JERUSALEM — Israel threw its support behind Egyptian President Hosni Mubarak on Monday, appealing to the U.S. and other governments to support the embattled leader and giving the Egyptian military the go-ahead to deploy forces in the Sinai Peninsula once again.
The popular uprising against Mubarak took Israel completely by surprise, and for several days the government had refused any comment. But on Monday, Prime Minister Benjamin Netanyahu said he was watching the unfolding events with vigilance.
"We are anxiously monitoring what is happening in Egypt and (elsewhere) in our region. Our efforts are designed to continue and maintain stability and security in our region, Netanyahu said.
Israeli officials said the government had been urging the United States and other Western countries to support Mubarak at all costs. Netanyahus office confirmed that Israel was allowing the Egyptian military to deploy in the Sinai peninsula for the first time since the two countries signed a 1979 peace treaty.
The dramatic outpouring of Egyptians demanding the ouster of Mubarak, Israel's longest standing ally in the Arab world, shook the country's foreign policy establishment.
"There is no doubt that Israel was caught with its pants down," said a minister in Israel's defense Cabinet. "We were completely surprised by what is happening in Egypt right now. Nobody predicted this."
This official, like others, spoke only on the condition of anonymity because he wasn't authorized to talk to journalists.
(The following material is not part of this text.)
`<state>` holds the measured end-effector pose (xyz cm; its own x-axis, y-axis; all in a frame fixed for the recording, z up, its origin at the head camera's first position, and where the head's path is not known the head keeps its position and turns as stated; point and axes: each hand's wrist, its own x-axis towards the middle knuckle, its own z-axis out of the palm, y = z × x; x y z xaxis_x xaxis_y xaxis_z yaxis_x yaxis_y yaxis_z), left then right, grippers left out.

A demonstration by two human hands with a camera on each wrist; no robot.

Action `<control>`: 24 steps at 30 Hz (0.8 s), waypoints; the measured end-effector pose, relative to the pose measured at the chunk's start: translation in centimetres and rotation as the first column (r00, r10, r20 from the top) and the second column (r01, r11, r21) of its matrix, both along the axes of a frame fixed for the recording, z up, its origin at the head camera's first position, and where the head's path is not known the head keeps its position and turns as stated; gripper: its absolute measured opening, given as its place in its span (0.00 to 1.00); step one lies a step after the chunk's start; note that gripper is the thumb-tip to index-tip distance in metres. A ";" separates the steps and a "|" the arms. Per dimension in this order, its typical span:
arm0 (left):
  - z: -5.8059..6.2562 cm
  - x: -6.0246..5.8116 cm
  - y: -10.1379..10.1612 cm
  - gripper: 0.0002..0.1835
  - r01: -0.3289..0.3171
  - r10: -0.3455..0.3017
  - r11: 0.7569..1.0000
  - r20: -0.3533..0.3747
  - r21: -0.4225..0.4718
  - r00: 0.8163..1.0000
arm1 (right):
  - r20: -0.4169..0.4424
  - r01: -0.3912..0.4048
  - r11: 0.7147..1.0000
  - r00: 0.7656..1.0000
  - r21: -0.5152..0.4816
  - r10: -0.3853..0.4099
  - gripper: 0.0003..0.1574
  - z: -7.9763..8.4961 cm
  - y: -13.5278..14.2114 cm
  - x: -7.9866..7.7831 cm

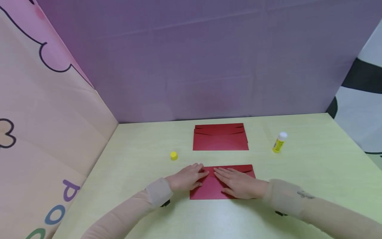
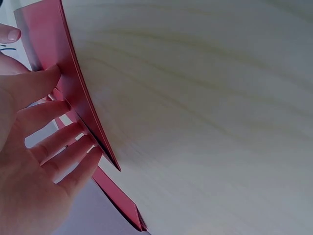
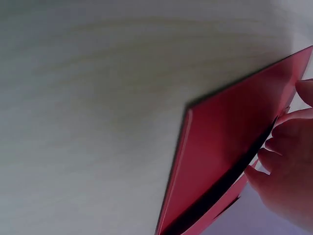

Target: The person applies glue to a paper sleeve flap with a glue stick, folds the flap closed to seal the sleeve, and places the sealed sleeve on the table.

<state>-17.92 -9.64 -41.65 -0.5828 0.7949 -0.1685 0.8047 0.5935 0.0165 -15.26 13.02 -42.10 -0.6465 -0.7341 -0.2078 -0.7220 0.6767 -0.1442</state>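
Observation:
A red envelope lies flat on the table in front of the person. The left hand rests its fingers on the envelope's left part, near the flap edge. On the middle and right part, the right hand presses with fingers nearly straight. In the left wrist view, the spread left fingertips touch the red envelope along its flap. The right wrist view shows the envelope with a dark gap under its flap and the right fingers at that flap. Parts of the envelope are hidden under both hands.
A second red envelope lies farther back. A glue stick with a white end and yellow label stands to the right. A small yellow cap sits on the left. A purple backdrop rises behind the table.

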 end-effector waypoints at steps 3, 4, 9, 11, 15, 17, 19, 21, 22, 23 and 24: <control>0.0 0.0 0.1 0.30 -0.001 0.001 1.000 0.007 0.001 1.000 | 0.026 0.013 1.000 1.000 0.017 -0.013 0.38 -0.3 -0.2 -0.1; 0.0 0.0 0.1 0.30 -0.001 0.001 1.000 0.010 0.000 1.000 | 0.032 0.013 1.000 0.999 0.022 -0.014 0.38 -0.4 -0.3 -0.1; 0.3 0.1 0.1 0.30 -0.013 0.013 1.000 0.024 -0.002 1.000 | 0.090 0.035 0.999 0.995 0.002 -0.035 0.41 -0.6 -0.4 -0.1; 0.5 0.1 0.1 0.30 -0.020 0.020 1.000 0.026 -0.004 0.999 | 0.118 0.047 0.999 0.992 -0.014 -0.046 0.41 -0.6 -0.4 -0.1; 0.5 0.0 0.1 0.31 -0.025 0.025 1.000 0.027 -0.005 0.999 | 0.162 0.065 0.997 0.985 -0.040 -0.058 0.42 -0.4 -0.4 -0.2; 0.5 0.0 0.1 0.31 -0.026 0.026 1.000 0.028 -0.004 0.999 | 0.172 0.068 0.996 0.983 -0.050 -0.059 0.42 -0.4 -0.3 -0.2; 0.4 0.0 0.1 0.30 -0.022 0.022 1.000 0.026 -0.002 0.999 | 0.179 0.068 0.996 0.982 -0.057 -0.057 0.42 -0.5 -0.2 -0.2; 0.3 0.0 0.1 0.30 -0.014 0.014 1.000 0.022 -0.001 1.000 | 0.187 0.072 0.996 0.981 -0.054 -0.061 0.42 -0.7 0.1 -0.2; 0.3 0.0 0.1 0.30 -0.010 0.010 1.000 0.018 0.001 1.000 | 0.189 0.075 0.996 0.980 -0.052 -0.063 0.42 -0.9 0.3 -0.2; 0.2 0.0 0.1 0.30 -0.005 0.005 1.000 0.014 0.002 1.000 | 0.193 0.081 0.995 0.979 -0.050 -0.070 0.42 -1.0 0.5 -0.2; 0.2 0.0 0.0 0.30 -0.003 0.003 1.000 0.010 0.004 1.000 | 0.196 0.087 0.995 0.978 -0.049 -0.076 0.42 -1.1 0.7 -0.2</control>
<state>-17.92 -9.62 -41.46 -0.5834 0.7939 -0.1714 0.8028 0.5957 0.0267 -15.42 13.69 -43.21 -0.6565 -0.6946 -0.2942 -0.6191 0.7189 -0.3160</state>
Mubarak has long been a trusted partner for Israel, and not only for upholding the peace agreement. He cooperated with Israel to maintain a tight cordon around Gaza, where Hamas militants now rule, and generally has been supportive of Israel's stance on peace talks with Palestinians.
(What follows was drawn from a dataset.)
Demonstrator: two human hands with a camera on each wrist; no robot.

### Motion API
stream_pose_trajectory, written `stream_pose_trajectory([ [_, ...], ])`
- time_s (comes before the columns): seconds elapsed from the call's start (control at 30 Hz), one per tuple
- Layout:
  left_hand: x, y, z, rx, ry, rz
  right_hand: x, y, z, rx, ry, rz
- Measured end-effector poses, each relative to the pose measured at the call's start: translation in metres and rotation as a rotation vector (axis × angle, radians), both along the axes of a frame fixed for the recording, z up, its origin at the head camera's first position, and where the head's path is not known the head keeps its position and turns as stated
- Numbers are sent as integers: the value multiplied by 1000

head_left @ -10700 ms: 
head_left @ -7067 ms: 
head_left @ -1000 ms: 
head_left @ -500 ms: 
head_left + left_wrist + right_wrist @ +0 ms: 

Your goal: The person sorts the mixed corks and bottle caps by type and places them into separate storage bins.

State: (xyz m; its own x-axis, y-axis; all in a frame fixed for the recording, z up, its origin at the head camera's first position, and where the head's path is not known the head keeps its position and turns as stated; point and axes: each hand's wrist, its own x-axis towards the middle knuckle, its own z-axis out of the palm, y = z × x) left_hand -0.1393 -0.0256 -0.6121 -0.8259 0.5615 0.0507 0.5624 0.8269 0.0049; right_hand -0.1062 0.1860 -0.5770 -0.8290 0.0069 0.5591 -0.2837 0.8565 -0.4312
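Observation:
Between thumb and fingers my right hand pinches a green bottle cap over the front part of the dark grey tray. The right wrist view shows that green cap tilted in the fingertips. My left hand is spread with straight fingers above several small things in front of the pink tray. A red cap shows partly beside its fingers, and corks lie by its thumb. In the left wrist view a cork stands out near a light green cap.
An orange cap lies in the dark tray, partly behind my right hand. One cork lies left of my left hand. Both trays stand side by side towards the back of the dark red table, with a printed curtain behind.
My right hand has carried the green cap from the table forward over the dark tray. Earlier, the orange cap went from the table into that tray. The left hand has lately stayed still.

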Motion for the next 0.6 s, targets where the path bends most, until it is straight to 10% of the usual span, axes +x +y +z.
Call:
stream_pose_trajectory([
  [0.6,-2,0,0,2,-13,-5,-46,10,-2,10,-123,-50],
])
Officials here now fear that the protests in Egypt will clear the way for the Muslim Brotherhood or other militant Islamic groups to take control of the country amid the chaos. But they acknowledge that they have no way of knowing this will happen.
"We couldn't predict that this was going to happen, so we certainly can't predict what will happen," a Foreign Ministry official said. "All we can do is wait and hope."
A foretaste of change occurred Sunday, when Israeli officials said that possibly dozens of Hamas detainees who'd been sprung from Egyptian jails had fled back into Gaza, presumably reaching the former Israeli-occupied territory through tunnels.
Israeli officials said they were hoping that Omar Suleiman, Mubarak's newly named vice president, might provide a smooth transition to a new regime.
Suleiman, who's been Mubarak's intelligence chief, has a long-standing relationship with Israel in which the two countries regularly share intelligence. In addition to taking a central role in negotiations for the reconciliation between the Hamas and Fatah Palestinian movements, Suleiman has negotiated for the release of Israeli soldier Gilad Shalit, whom Hamas is holding in the Gaza Strip. But Suleiman was also one of Israel's main sources of information about Egypt's internal situation, which led Israeli officials to let down their guard.
There's no question that Israel has sustained a major intelligence failure.
Only last week the incoming director of military intelligence, Maj. Gen. Aviv Kochavi, presented his regional outlook for 2011. Nowhere in his address was there mention of a possible upheaval in Egypt or instability in Mubarak's regime.
"We dedicate a great deal of resources to monitoring Egypt, therefore we _ of all people _ should have seen this coming," said one intelligence officer who took part in the meeting. "We are examining what failures led to our misreading of the situation."
He added that the government expected that the wave of protests that's swept the Middle East since the initial rumblings in Tunisia wouldn't affect Egypt to any great extent. In December, Tunisians started taking to the streets to demand the ouster of President Zine El Abidine Ben Ali, who fled Tunisia on Jan. 14 after 23 years in power.
Protests erupted in half a dozen other countries, including Lebanon, Algeria and Jordan, all of them demanding an end to their current leadership.
In Egypt, however, Israeli intelligence officials banked on the power of Mubarak's leadership and the strength of its police and military.
The long border between the countries remains the only land border on which Israel doesn't have a fence or a high-tech security apparatus.
"We didn't expect the protests to gain so much momentum so quickly," the intelligence official said. "We didn't expect the riot control to be so ineffective. This was against everyone's predictions."
Writing in the Hebrew-language daily newspaper Yediot Ahronot, Israel's former ambassador to Egypt, Eli Shaked, opined that, "Things do not look good for Israel and the moderate Arab states. The developments from here on are not going to be good for our peace with Egypt and stability in the region."
One Foreign Ministry official said the best assessment was the headline splashed across the front pages of two of Israel's leading papers: "A New Middle East."